On the other hand, datasets like Cityscapes have only 19 classes, most of which are larger, spatially separated, and visually distinct (e.g., car, person). Moreover, it features highly structured and well defined urban scenes, captured at high resolution. These properties make the final layers more reliable in this case.
This difference in behavior is exactly what our method is designed to handle: in COCO datasets, our model automatically gives more weight to intermediate layers, while in datasets like Cityscapes, it relies more on the final layers, as shown in Figure 3. This adaptive weighting is central to the effectiveness of our multi-level design.
Thanks for detailed rebuttal and responses. My concerns are addressed and I have raised my score to 4. While the overall technical novelty seems limited, the task of test time OVSS in general looks new with detailed benchmark and analysis.
Thank you for your thoughtful response, insightful suggestions and for engaging with our rebuttal.
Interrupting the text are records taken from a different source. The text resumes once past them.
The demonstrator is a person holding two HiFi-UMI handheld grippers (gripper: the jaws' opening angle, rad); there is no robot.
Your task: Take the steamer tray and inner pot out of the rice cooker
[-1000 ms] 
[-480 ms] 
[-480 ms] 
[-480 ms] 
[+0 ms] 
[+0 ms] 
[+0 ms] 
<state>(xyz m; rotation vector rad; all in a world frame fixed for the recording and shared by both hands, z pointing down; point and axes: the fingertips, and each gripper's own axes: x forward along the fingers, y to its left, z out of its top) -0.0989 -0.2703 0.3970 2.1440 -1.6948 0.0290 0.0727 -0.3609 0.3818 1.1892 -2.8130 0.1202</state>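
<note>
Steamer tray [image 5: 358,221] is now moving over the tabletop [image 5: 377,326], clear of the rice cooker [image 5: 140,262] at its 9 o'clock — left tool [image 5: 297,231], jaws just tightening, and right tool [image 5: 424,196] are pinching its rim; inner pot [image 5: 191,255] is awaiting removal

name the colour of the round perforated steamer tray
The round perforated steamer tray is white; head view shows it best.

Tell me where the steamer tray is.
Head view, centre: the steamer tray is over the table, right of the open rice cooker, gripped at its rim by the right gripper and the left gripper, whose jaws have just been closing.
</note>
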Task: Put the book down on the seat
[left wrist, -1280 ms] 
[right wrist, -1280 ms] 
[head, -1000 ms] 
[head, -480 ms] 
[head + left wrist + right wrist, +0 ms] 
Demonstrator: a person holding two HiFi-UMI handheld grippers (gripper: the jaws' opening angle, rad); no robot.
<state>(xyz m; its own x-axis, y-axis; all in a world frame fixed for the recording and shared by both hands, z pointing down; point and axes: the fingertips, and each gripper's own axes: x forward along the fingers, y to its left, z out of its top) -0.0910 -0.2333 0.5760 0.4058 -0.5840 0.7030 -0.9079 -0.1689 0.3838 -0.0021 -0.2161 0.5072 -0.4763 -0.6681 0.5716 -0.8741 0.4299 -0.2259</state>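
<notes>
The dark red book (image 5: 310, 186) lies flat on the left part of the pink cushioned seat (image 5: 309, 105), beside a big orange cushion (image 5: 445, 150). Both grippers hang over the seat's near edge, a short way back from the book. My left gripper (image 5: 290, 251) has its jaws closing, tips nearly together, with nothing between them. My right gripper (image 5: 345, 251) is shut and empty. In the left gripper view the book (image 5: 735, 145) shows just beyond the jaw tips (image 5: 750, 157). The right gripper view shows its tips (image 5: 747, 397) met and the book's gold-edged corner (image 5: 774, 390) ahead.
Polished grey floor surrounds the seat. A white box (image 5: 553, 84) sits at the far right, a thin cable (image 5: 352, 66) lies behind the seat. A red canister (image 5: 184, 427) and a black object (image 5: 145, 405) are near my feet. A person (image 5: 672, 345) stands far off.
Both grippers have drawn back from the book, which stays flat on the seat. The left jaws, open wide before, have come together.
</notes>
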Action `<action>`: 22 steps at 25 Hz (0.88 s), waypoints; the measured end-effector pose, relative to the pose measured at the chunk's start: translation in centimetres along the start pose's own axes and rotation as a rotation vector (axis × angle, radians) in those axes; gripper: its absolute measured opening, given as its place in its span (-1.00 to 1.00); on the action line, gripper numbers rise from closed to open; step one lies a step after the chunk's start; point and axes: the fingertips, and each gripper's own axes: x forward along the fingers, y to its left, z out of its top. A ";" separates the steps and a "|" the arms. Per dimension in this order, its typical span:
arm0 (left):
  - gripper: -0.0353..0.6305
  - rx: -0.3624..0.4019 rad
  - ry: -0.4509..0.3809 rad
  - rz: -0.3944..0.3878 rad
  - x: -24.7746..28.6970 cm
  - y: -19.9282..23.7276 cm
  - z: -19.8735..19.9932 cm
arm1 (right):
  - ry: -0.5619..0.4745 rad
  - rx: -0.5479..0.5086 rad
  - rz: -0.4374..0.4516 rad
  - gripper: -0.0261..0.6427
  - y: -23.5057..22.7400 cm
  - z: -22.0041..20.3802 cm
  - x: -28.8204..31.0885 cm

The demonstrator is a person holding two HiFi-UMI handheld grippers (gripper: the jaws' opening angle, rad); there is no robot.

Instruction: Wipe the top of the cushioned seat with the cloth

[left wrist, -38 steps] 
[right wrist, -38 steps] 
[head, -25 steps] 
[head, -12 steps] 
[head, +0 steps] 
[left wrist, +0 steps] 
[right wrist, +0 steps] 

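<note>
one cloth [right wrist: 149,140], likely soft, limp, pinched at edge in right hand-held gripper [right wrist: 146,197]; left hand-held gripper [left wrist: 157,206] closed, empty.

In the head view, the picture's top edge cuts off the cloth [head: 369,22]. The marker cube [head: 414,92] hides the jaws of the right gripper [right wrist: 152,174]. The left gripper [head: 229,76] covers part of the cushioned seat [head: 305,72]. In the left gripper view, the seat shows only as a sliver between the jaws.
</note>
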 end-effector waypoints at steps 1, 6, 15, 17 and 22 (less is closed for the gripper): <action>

We’re glad your concerns were addressed and that you found our paper well-motivated for the novel and underexplored task of OVSS-TTA, along with your recognition of the new, thorough benchmark we introduced and the exhaustive evaluation we conducted. We also appreciate your suggestion to include ACDC. We believe it is a valuable addition and will include it in the final version. We noticed that your message mentions raising the score to 4, which was already your initial rating, we just wanted to flag this in case it was a typo. In any case, we remain happy to address any further questions or feedback you may have.
Paper was reviewed by four expert reviewers and received al positive scores of 3 x Borderline Accept and 1 x Accept. Initial reviews had a number of concerns that focused on (1) novelty, (2) lacking motivation, (3) lack of details (e.g., on how prompts are selected), (4) lack of comparisons to traditional methods, and (5) lack of clarity in certain places. However, rebuttal has largely addressed these concerns and reviewers appear to be satisfied with the provided responses.
AC has carefully considered the reviews, rebuttal, discussion and the paper itself. AC agrees with [t4bA] that overall technical novelty of the approach is limited. At the same time, the simplicity of the approach and the comprehensive benchmarking and evaluation are commendable. On balance AC is in agreement with reviewers and is recommending Acceptance.
Authors are strongly encouraged to incorporate content from the rebuttal, especially clarification and additional experiments, into the main paper (and supplementals where appropriate). This will strengthen the paper.